04 Eylül 2020

Ne Öğretmenlere Ziya Olabildi Ne Eğitime

 

Ne Öğretmenlere Ziya Olabildi Ne Eğitime

Atalay Girgin*

MEB’in Bakan koltuğuna oturtulduğu günden beri, kameraların karşısına geçtiği herhangi bir yerde ne kulaklarının duyduğu yalana “yalan” diyebildi, ne de gözlerinin önünde yapılan onca yanlışa “yanlış”… Ne haksızlığa “haksızlık” diyebildi, ne de adaletsizliğe “adaletsizlik”…

Hatta alenen tanık olduğu bir linç girişimini bile iki satır bir tweet mesajıyla kınayamadı. Birilerinden korktuğu için mi alenen kınayamamıştı? Yoksa gerçekleştirilen linç girişimini onayladığından mı? Bilinmez ama kınayamamıştı işte…

Oysa koltuğa oturtulduğu günlerde nasıl da heyecanlıydı. Yüzünde gülümseme eksik olmuyordu. Eğitimci olması hasebiyle hem toplumun hem de eğitim camiasındaki muhaliflerin bile önemli bir kesimi onun heyecanını paylaşırcasına kendisine sempatiyle bakıyorlardı. Kısa bir zamanda neredeyse öğretmen camiasının büyük bir kesiminin “Ziya Hoca”sına dönüşüvermişti.

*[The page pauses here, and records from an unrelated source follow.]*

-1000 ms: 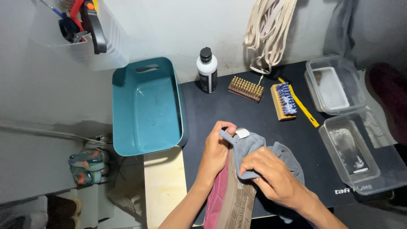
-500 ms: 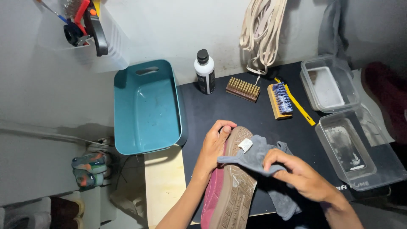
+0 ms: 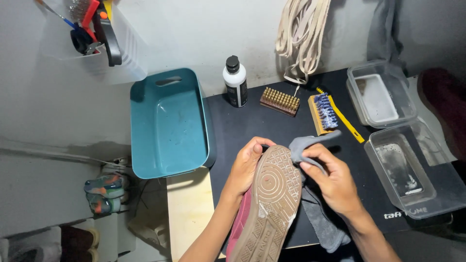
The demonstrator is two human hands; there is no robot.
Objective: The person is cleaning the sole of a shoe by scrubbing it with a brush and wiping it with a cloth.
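Note:
My left hand (image 3: 246, 167) grips the toe of a maroon shoe (image 3: 268, 204) turned sole up, its tan rubber sole facing me. My right hand (image 3: 330, 177) pinches a grey cloth (image 3: 310, 145) against the right edge of the sole near the toe. The rest of the cloth hangs down and lies on the black mat (image 3: 242, 131) under my right wrist. Both hands are over the front middle of the mat.
A teal tub (image 3: 167, 121) stands left of the mat. Behind the shoe are a white bottle with a black cap (image 3: 235, 82), a brass-bristle brush (image 3: 279, 101) and a blue-bristle brush with a yellow handle (image 3: 327, 114). Two clear plastic boxes (image 3: 403, 165) sit at the right. Laces (image 3: 301, 34) hang on the wall.
The shoe has turned fully sole up and risen toward the mat's middle. My right hand has shifted the cloth from over the shoe's top to the sole's right edge.

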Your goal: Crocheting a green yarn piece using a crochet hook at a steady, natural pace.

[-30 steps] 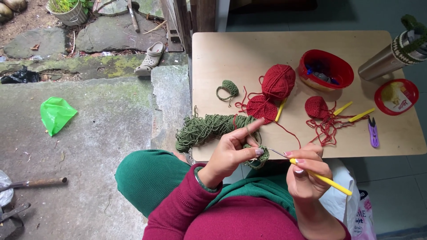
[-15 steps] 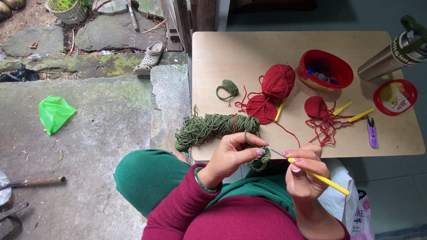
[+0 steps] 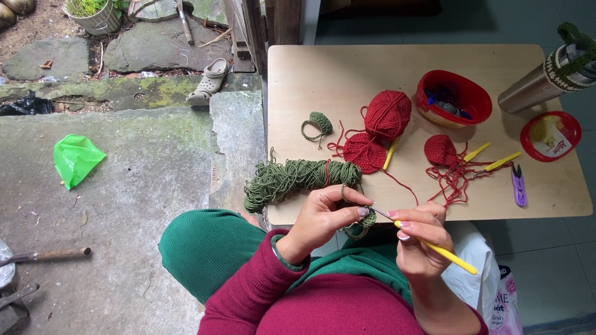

Yandaşlıkta ve yağdanlık olmada sınır tanımayan medya da şişirdikçe şişiriyor, parlattıkça parlatıyordu ve “Bakan değil gören” olacak diye yazıyorlardı. Hızını alamayanlar “Eğitimde Devrim” başlıkları atıyordu. Yalnızca “gören” değil öğretmenlere de örnek bir lider olacaktı. Düşünce, söylem ve davranış tutarlılığıyla da ilkeli, dürüst, sözünün sahibi, özü sözü bir erdemli bir önder… Öğretmenlere de böyle bir lider yakışırdı. Eğitim alanındaki donanımı, entelektüel birikimiyle ışık olacak, onları aydınlatacaktı. Öğretmenlerin haklarını koruyup kollayacaktı. Onları motive edecek, düşünce söylem ve davranış düzeyinde yüksek ahlâki ve etik değerlerle donanmalarını sağlayacaktı.

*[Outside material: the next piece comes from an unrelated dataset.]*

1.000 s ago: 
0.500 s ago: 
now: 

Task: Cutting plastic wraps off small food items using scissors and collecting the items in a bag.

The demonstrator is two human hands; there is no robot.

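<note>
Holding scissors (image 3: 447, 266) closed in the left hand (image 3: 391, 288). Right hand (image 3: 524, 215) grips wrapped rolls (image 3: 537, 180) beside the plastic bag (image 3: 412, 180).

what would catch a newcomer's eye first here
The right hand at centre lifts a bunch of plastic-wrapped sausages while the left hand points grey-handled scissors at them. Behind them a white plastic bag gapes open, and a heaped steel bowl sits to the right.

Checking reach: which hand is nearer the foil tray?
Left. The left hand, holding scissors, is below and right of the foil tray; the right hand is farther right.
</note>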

Sanki öğretmenler ahlâksızmış, ahlâki değerlerden yoksunmuş gibi… Öğretmenlerin büyük bir bölümü etik tutarlılıktan yoksun olsa da insan olmaları hasebiyle hiçbiri için “ahlâksızdır” denilemezdi. Ama o yine de fırsat buldukça ahlâktan söz etti. Yalana “yalan”, yanlışa “yanlış” diyemiyordu, bir linç girişimini bile kınayamıyordu; ama “ahlâk”, hatta “eğitimde etik”, “etik değerler” ve “ahlâk telakkisi” vazgeçilmeziydi.

“Ahlâk eğitimin temeli olacak” diyordu. Lakin “Değerler Eğitimi” de yurtlarda, okullarda, Kuran kurslarında yaşanan tecavüz ve tacizlere ilişkin kayda değer bir söz etmeyen malum çevrelere emanetti. “O kadar kusur kadı kızında da bulunur” deyip geçemiyor insan… Keza ilköğretim çağına gelmemiş, soyut düşünme evresine erişmemiş küçücük çocuklar da Diyanete teslimdi. Diyanetin yetişemediği yerlerde de cemaat ve tarikatlara…

PDR profesörüydü ama soyut düşünme evresinde olmayan, o küçücük çocuklara zerre acımadan, onların körpe zihinlerinin örselenmesine, “Allah, Melek, Şeytan, Cennet, Cehennem, Huri, Zebani, vb.” gibi, salt imgesel ve hiçbir gerçekliği olmayan kavramlarla doldurulmasına bile itiraz edemedi. Nasılsa o körpecik zihinleri örselenen çocuklar kendisinin değildi. Böyle biri nasıl olur da eğitime ve öğretmenlere Ziya olabilirdi ki…?

Eğitimde Enkazın Faturasını Kimlere Çıkar(ama)dı?1

Ne var ki maharetliydi. Kendisine bakanlık koltuğunu lütfedenleri yanıltmadı. Kendisinden önce yapılanlara ilişkin, doğrudan olumsuz tek bir cümle bile kurmadı. Devri sabık yaratmadı. Hatta eğitimdeki çöküşte tüm emeği geçenleri onurlandırırcasına 2002-2003’ten itibaren yapılan her şeyi “nicel başarı hikâyesi” olarak niteledi. Boşuna değil elbette… Çünkü eğitimde geçmişte yapılanların mimarlarından biri de kendisiydi. Eğitim dâhil, o günden bugüne yapılan her şeyin sorumlusu da kendisini bakanlık koltuğuna oturtanlardı.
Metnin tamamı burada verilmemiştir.